Task statement: Filter the listing below, keeping only the lines with the word "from".

· · · · ·

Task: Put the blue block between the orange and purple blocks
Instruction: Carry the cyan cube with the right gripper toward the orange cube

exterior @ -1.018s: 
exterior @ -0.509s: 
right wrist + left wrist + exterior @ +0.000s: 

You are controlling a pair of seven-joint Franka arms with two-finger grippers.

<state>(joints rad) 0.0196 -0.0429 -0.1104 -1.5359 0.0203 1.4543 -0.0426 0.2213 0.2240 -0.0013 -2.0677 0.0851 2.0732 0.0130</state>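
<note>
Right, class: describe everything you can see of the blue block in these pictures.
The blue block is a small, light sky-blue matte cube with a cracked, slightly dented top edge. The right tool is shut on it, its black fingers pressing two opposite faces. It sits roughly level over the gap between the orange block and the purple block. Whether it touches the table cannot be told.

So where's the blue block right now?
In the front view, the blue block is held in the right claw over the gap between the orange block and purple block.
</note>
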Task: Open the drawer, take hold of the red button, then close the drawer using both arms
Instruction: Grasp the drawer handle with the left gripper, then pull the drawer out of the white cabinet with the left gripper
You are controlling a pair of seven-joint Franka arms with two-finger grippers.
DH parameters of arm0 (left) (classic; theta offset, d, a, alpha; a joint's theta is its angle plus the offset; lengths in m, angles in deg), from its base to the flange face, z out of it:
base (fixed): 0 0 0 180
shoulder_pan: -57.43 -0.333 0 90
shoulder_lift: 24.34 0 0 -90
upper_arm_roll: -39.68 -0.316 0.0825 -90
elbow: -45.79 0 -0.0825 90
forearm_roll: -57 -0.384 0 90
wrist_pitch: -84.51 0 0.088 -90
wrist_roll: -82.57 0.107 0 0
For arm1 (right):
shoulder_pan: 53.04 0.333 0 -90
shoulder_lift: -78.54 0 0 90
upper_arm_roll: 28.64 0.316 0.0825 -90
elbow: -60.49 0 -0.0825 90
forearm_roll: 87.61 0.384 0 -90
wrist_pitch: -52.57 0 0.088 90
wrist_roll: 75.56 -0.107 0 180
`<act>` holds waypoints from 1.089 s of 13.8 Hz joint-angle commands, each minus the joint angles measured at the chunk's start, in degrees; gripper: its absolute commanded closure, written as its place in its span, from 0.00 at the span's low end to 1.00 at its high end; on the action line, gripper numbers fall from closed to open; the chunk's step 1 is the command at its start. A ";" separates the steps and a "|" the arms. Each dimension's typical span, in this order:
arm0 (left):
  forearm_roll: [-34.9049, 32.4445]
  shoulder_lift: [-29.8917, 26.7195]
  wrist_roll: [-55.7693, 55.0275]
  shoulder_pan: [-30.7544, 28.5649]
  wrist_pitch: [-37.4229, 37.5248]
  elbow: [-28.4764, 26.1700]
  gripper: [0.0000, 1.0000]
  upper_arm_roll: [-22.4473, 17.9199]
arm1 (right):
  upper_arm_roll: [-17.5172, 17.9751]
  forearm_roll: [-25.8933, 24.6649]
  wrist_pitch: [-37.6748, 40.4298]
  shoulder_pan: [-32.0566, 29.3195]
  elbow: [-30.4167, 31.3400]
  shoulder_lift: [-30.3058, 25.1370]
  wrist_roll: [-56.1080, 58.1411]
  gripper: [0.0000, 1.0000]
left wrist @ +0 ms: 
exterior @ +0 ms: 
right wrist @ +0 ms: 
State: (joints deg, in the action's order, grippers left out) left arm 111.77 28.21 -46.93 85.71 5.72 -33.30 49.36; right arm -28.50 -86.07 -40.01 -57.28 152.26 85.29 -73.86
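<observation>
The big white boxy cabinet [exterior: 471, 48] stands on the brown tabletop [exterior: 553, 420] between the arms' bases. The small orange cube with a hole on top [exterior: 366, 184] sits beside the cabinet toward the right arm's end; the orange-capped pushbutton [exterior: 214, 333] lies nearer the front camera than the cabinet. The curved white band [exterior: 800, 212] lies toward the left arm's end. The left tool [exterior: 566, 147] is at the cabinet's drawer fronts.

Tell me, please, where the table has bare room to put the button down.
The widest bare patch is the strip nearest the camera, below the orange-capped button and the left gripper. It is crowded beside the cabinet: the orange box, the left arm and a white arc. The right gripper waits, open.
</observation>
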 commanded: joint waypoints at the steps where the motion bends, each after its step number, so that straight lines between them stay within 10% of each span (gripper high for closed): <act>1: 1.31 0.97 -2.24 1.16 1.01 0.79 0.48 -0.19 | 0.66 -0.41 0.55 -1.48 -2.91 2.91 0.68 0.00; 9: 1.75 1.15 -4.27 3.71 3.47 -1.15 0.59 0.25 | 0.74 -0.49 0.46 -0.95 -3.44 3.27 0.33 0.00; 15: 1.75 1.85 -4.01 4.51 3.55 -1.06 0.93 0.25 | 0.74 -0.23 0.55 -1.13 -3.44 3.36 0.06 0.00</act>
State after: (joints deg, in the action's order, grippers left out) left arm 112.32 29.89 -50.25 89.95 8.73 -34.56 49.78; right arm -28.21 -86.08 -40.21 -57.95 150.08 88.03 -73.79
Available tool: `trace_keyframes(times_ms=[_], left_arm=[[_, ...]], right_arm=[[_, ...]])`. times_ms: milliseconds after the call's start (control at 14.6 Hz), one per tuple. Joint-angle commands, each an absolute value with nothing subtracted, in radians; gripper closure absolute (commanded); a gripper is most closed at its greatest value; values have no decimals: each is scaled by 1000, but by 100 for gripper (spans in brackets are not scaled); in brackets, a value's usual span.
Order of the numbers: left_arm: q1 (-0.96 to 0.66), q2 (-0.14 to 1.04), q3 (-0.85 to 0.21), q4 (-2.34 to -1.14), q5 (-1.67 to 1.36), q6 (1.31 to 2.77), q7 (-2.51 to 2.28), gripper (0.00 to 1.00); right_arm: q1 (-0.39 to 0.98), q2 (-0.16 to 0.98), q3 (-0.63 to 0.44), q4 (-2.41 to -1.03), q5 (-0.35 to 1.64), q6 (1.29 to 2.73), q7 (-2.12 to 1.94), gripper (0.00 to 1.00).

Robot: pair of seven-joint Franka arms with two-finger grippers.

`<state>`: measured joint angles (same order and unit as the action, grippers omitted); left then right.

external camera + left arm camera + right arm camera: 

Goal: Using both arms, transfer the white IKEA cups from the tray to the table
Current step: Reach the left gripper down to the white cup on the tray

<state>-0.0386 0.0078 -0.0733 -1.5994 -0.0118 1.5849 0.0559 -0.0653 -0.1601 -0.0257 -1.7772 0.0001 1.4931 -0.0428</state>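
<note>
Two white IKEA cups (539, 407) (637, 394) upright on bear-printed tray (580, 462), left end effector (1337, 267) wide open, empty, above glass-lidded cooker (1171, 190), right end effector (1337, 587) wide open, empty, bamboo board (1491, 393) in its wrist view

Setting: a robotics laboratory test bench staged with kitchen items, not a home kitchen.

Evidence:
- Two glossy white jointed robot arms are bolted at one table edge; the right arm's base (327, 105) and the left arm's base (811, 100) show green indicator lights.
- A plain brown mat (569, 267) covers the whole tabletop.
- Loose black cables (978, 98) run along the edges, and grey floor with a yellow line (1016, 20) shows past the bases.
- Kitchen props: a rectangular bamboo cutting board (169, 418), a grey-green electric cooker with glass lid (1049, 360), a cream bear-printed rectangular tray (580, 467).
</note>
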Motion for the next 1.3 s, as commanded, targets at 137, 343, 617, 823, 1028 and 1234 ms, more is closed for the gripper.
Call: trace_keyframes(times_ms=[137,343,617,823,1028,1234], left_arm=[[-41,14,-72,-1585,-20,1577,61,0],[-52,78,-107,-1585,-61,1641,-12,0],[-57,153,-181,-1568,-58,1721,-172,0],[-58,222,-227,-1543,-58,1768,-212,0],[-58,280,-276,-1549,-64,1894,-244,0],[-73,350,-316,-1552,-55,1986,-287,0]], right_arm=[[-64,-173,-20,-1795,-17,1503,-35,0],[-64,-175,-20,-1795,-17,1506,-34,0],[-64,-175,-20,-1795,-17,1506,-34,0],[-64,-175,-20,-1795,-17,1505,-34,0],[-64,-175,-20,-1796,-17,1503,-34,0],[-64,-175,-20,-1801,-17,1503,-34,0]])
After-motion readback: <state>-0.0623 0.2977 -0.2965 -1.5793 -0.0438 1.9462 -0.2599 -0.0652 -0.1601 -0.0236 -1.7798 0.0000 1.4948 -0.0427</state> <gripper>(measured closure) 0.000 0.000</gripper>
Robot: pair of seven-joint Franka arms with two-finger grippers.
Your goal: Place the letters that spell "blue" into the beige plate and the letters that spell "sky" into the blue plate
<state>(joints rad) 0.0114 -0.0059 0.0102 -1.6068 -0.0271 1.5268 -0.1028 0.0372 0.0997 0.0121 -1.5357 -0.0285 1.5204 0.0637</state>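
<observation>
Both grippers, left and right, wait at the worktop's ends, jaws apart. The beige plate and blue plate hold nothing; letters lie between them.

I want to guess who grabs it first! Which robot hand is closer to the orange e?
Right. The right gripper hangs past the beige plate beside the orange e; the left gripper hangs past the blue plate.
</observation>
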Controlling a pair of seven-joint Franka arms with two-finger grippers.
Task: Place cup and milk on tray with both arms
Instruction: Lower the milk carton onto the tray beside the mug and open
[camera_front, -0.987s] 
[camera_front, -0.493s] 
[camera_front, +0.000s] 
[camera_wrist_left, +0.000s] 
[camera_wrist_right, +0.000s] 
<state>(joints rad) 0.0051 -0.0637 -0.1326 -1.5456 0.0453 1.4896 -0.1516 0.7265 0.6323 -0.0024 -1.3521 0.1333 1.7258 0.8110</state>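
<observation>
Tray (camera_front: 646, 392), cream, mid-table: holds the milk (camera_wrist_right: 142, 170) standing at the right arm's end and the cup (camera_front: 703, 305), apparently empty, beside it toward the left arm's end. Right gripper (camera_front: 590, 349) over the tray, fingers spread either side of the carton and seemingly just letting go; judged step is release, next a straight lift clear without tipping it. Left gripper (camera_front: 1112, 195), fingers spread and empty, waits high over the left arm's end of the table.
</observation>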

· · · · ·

Task response:
DH parameters of arm0 (left) (classic; theta offset, d, a, alpha; a joint's theta is its angle plus the offset; lengths in m, angles in deg), from its base to the flange face, z out of it:
`<act>` holds waypoints from 1.089 s of 13.8 Hz joint-angle commands, each minus the joint angles measured at the chunk's start, in degrees; gripper: its absolute commanded closure, written as its place in its span, from 0.00 at the span's low end to 1.00 at its high end; on the action line, gripper numbers fall from closed to open; the chunk's step 1 is the command at its start. A ";" separates the steps and a "|" the arms. Each dimension's typical span, in this order:
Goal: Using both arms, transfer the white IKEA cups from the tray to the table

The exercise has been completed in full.